Dive Brief:
- When it comes to improving hospital patients’ satisfaction with their experience, a customer service consultant writes in Forbes that it makes sense to look beyond comparisons with other hospitals, and find new approaches from other industries. He says:
- Employees must see the creation of a good patient experience as underlying their daily functions, and try to make patients' first and last impressions good ones. A hospital's timetable on such matters as getting information to patients should be patient-centered, not based on the institution's convenience.
- Hospital workers must avoid poor use of language and "nonverbal snubs." And hospitals themselves must take a broad approach to hospital patient-satisfaction surveys.
Dive Insight:
Consultant Micah Solomon said "it’s time to benchmark healthcare customer service against the best across all service-intensive industries, because that’s what your patients and their loved ones will do." He asserts that every patient’s interaction with healthcare is partly judged by expectations set by the best organizations in retail, food service, the hospitality industry and financial services.
Solomon cautions hospitals that it could backfire if they focus too selectively on individual questions in HCAHPS (Hospital Consumer Assessment of Healthcare Providers and Systems) as a day-to-day approach. He argues that "a more effective and powerful goal is to create an organization-wide halo effect."
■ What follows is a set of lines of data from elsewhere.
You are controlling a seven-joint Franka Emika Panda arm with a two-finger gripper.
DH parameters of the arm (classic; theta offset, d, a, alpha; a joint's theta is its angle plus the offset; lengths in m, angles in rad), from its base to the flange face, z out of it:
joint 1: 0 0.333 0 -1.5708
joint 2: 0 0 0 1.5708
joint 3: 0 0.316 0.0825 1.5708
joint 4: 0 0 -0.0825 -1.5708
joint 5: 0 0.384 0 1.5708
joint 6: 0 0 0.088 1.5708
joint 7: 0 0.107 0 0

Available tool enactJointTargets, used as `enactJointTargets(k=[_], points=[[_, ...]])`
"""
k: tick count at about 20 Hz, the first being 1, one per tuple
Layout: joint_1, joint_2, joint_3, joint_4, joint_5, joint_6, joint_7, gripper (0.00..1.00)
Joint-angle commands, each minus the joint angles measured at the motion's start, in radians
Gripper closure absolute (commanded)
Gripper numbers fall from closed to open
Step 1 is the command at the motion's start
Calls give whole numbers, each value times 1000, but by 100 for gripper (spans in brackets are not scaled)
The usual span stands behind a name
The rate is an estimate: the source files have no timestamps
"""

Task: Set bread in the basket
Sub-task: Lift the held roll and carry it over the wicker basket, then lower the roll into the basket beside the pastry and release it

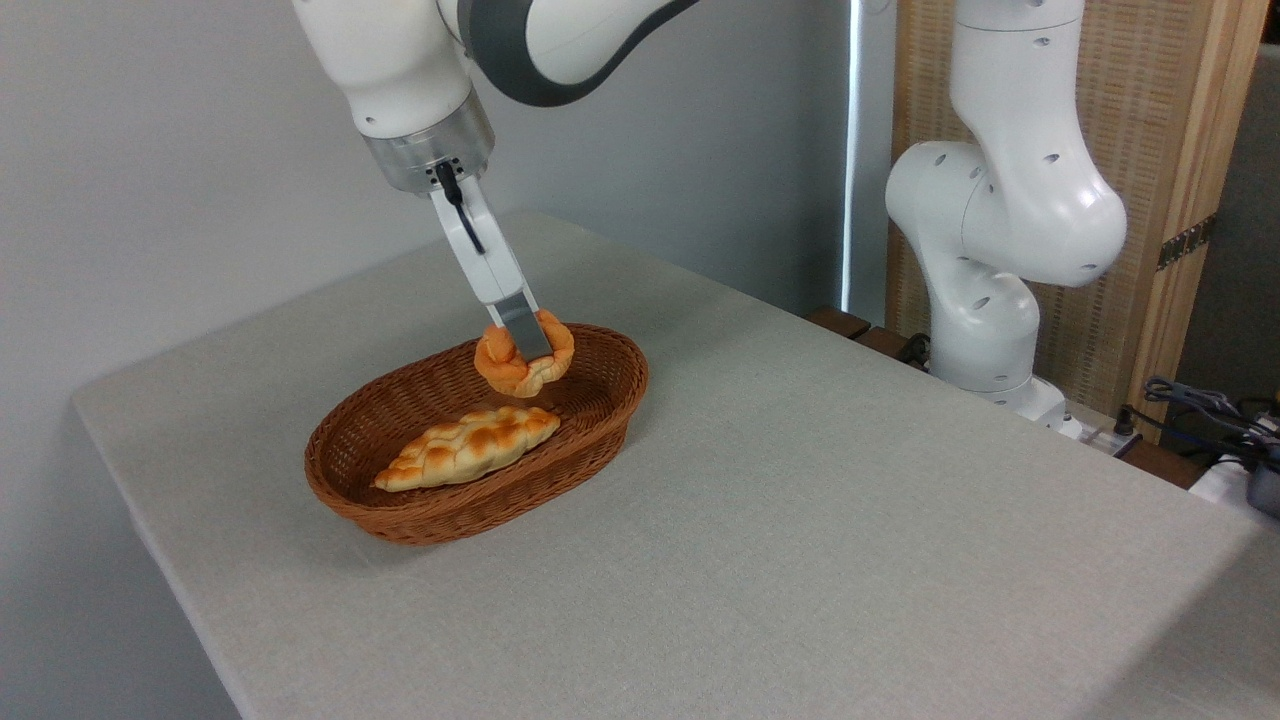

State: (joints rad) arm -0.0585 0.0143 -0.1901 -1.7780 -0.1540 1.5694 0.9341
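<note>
Nearest, a bare stretch of grey cloth over the table (800, 560), running off the lower edge; further in, left of centre, the basket (600, 405), oval, reddish-brown wicker, flat on the cloth; inside it, along the near-left half, a long pale golden braided loaf (468, 447) with pointed ends, lying on the basket floor; just behind and above the loaf, the bread (510, 372), a small orange-brown knotted bun, pinched in the gripper (524, 342) and hanging over the far half of the basket, its underside close to the loaf's far end, contact between the two not clear; jaws narrowed onto the bun, one grey finger (524, 325) plain across its front, the other hidden behind it; above that, the white gripper body slanting up and left to a metal wrist ring and the white and grey arm (400, 70), cut by the top edge; further back on the right, beyond the table's far edge, the arm's white base column (985, 300); behind it a wooden-framed woven panel (1150, 100); at far right some dark cables (1200, 405); behind everything a plain grey wall (150, 150).
</note>
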Motion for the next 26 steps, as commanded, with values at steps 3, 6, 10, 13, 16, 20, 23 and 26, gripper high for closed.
enactJointTargets(k=[3, 6, 10, 13, 16, 20, 23, 26], points=[[-20, -70, -37, -225, 37, 231, 11, 59], [-26, -60, -83, -253, 47, 310, 3, 49], [-37, -70, -179, -247, 33, 304, -72, 48], [-37, -60, -226, -251, 44, 302, -101, 40], [-34, -60, -224, -251, 48, 301, -92, 32], [-27, -59, -215, -248, 103, 304, -89, 28], [-26, -59, -215, -248, 108, 305, -89, 17], [-26, -59, -215, -248, 108, 305, -89, 0]])
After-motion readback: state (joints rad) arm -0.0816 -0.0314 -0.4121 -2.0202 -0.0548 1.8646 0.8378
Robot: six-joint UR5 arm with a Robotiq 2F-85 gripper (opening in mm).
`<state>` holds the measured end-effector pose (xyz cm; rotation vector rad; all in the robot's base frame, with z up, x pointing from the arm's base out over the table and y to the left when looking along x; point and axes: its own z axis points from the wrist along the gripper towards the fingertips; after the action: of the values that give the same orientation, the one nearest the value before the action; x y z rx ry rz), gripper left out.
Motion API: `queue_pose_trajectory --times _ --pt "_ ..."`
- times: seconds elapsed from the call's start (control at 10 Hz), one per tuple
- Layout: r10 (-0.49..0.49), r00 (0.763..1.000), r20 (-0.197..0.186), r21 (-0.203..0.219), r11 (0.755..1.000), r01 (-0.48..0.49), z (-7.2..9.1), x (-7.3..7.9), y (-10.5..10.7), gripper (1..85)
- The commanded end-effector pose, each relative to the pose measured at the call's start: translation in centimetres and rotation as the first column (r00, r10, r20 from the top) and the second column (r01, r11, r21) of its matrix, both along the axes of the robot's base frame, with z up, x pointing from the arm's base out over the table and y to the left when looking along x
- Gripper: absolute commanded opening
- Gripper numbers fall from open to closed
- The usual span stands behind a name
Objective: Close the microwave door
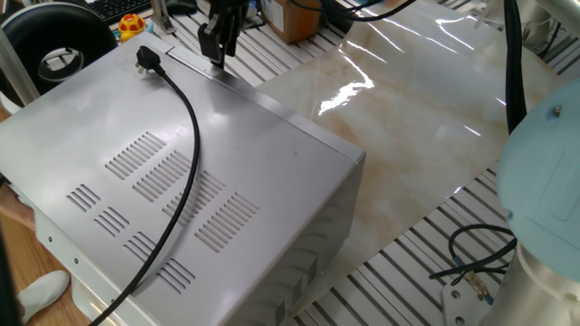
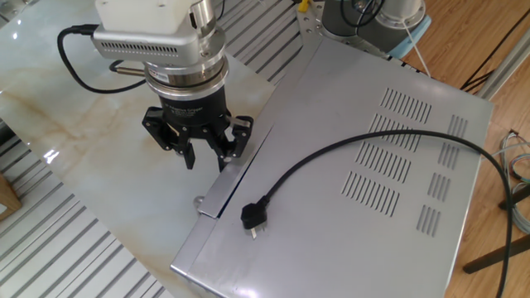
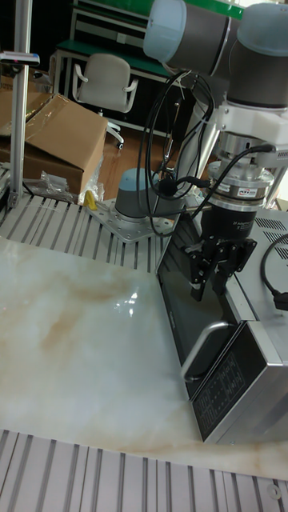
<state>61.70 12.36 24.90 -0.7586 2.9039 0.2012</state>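
**Tall fixed view: gripper at the door's upper edge**

Tall fixed view gives us the clearest look at the front, so we start there with the biggest thing, the microwave (image 3: 256, 352). It stands on the marble-patterned tabletop (image 3: 72, 336) below and to the side of the gripper, a silver-grey box whose top carries rows of slanted vent slots (image 2: 389, 157) in the other fixed view. Behind the gripper in the tall view we see the robot arm (image 3: 216, 40) rising from its round base (image 3: 136, 204).

Next in size is the microwave door (image 3: 188, 308), directly beneath the gripper: a dark glass panel with a curved silver handle (image 3: 204, 344) lower down and a dark control strip (image 3: 228, 384) beside it. We see it leaning slightly out from the casing at its upper edge, not flush. In the other fixed view its top edge shows as a narrow silver strip (image 2: 228, 186) just under the fingers.

The black power cord (image 2: 348, 149) lies across the casing top, away from the gripper, ending in a plug (image 2: 252, 218) that rests near the door strip.

Smallest, the gripper (image 2: 207, 155) points downward with its fingers (image 2: 190, 153) spread and nothing between them; the fingertips sit at the door's top edge, though we cannot tell whether they touch it.
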Motion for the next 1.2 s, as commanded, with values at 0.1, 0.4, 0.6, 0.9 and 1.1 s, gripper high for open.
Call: queue_pose_trajectory --times 0.1,0.4,0.6,0.9,1.1 --pt "-0.005 1.000 -0.001 0.015 1.000 0.005 0.1 0.2 0.9 45.7" --pt "-0.006 1.000 -0.001 0.016 1.000 0.006 0.1 0.2 1.5 47.0" --pt "0.003 1.000 0.000 0.012 1.000 -0.003 0.2 0.1 0.6 46.7" --pt "0.037 0.999 -0.003 -0.003 0.999 -0.037 0.4 -1.3 -2.7 46.0" --pt "0.037 0.999 -0.006 -0.021 0.999 -0.037 0.4 -1.5 -3.2 43.7"
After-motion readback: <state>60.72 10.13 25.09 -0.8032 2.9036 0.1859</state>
But that broader approach may be a tough sell to the industry. HCAHPS, as a national, standardized hospital survey, covers topics ranging from communication with doctors and nurses to how clean and quiet the hospital environment is. It is designed to publicly report comparable data to consumers and thus create incentives for hospitals to improve quality of care and make the healthcare system more transparent. As a practical matter, the need to perform well within those defined parameters likely will continue to set hospitals' approach to "customer satisfaction" apart from Starbucks' and the Ritz-Carlton's.